Scroll of Hunefer, Egyptian Book of the Dead
Scroll of Hunefer, Egyptian Book of the Dead

In the early morning light, Egyptian artisans cut armfuls of reeds on the shores of the Nile. In a workshop the reeds are peeled, sliced and laid in a lattice. The workers use mallets to fuse them into sheets and then burnish the surfaces with pumice and shells. This is how papyrus is made and this scene is one of the many evocative vignettes that Irene Vallejo plants throughout Papyrus.

The process of making papyrus mirrors the way she approaches her book. On one level, Papyrus is the story of the invention of books, from the cuneiform tablets of Mesopotamia to the scrolls of the Library of Alexandria, the animal-skin parchments of Pergamum in Ancient Greece and the earliest codices of Imperial Rome, but on another, it is a memoir, a love song, a confessional and a manifesto. Vallejo fuses these strands seamlessly and polishes the surface until it shines.

Originally published in Spain as “El infinito en un junco” (Infinity in a Reed), Papyrus has been a surprise bestseller. It’s easy to see why: Vallejo is a novelist and she has a storyteller’s ability to animate her subjects. She opens with an intriguing set-up: bands of armed horseman are scouring the Greek countryside, scaling mountains, fording rivers, hunting a very “special kind of prey”. These are the bandito-librarians of the Library of Alexandria, dispatched by Ptolemy to seize every book they can find.

Vallejo sets out to “continue the adventure of those book hunters”, and the story she tells is impressively rip-roaring. There are familiar names, such as Alexander the Great (who slept with a copy of The Iliad under his pillow) and Julius Caesar (who narrowly escaped a burning library), as well as less familiar heroes, like the poet Callimachus, compiler of the first library catalogue, and Livius Andronicus, a Greek slave who wrote the first work of Latin literature.

Her chapters are short and pacy, stuffed with bibliographical nuggets: the unprecedented precision of the Greek alphabet, the fact that we describe big books as “long” because scrolls literally were, the structure and design of the internet being based on a library classification system. She repeatedly reminds us how vulnerable books were before the age of printing. They were continually crumbling or burning faster than they could be copied. For Vallejo, the classics are a “filament of words balancing above the void”.

She features an inspiring number of women writers, from Enheduanna, the first named author in history, to Sappho, the only female in the Greek literary canon, and Sulpicia, an Augustan noblewoman who had to smuggle her provocative, erotic Latin poems into posterity.
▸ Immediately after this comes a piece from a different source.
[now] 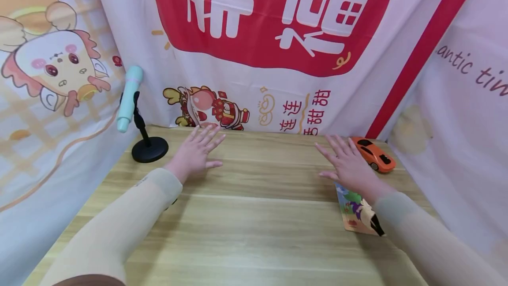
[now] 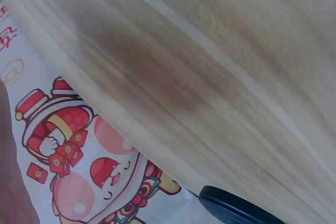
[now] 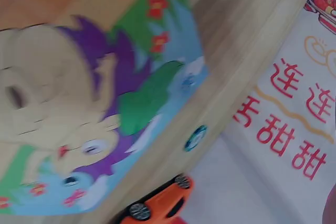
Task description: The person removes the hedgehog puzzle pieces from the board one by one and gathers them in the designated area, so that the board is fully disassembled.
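In the head view my left hand [image 1: 194,153] is held over the back left of the wooden table [image 1: 254,233], palm down with fingers spread. It holds nothing. My right hand [image 1: 351,167] hovers at the back right, also with fingers spread and nothing held. Just beside it is an orange toy car [image 1: 377,157]. Under the right hand and wrist lies a colourful picture board [image 1: 353,215] with a cartoon animal, partly covered by the sleeve. The right wrist view shows the board [image 3: 58,93] close up, and the toy car [image 3: 163,200] below it.
At the back left a mint-green microphone [image 1: 128,100] sits on a stand with a round black base [image 1: 150,149]. A small dark thing is mostly hidden beneath the left sleeve. A small round item [image 3: 196,138] lies near the car. Printed cloths [image 1: 254,78] hang around the table.
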A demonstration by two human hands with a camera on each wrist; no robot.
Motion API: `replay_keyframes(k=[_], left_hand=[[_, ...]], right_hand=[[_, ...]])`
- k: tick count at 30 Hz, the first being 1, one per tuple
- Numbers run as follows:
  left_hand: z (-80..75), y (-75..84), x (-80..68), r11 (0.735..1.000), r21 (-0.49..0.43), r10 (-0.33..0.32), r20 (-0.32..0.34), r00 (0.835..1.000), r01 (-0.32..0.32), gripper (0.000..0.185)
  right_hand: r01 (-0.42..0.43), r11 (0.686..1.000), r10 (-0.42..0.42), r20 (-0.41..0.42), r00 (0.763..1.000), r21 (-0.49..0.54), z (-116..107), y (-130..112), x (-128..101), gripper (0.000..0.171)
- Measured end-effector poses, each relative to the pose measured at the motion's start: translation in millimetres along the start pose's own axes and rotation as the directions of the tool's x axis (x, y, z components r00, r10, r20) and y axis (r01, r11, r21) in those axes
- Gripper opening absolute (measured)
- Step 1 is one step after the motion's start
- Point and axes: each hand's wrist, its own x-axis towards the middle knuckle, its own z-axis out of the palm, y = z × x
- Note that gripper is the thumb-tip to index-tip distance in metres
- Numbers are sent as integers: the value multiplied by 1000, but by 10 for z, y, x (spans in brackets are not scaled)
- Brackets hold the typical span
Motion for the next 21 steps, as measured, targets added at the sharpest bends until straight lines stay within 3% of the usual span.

Despite their relative absence from the canon, women have always been “weavers of stories”, Vallejo reminds us, and she pays a personal tribute to the bedtime stories told by her own mother, to whom the book is dedicated.

In fact, she frequently brings herself into her narrative and often pauses to reveal her workings. “I am always afraid to write the first lines,” she writes, after the first few lines, and she interrupts a discussion of wandering minstrels to tell us that Bob Dylan has just won the Nobel Prize – “A Nobel Prize for oral culture. How ancient the future can sometimes be.” In one central chapter, she describes being severely bullied as a child. “The roots of writing are often dark. This is my darkness, the darkness that nurtures this book, and perhaps nurtures everything I write.”

One of the book’s sections is called “Greece Imagines the Future”. For Vallejo, the greatest innovation of the Alexandrian librarians was their foresight in preserving books for unborn generations, books that would inspire future rebellions, remind us of painful truths and reveal the darkest recesses of ourselves. She draws a six-thousand-year line from the clay tablets of Mesopotamia to the e-reader tablets of today and leaves her readers inspired, invigorated and sincerely grateful for the invention of the book.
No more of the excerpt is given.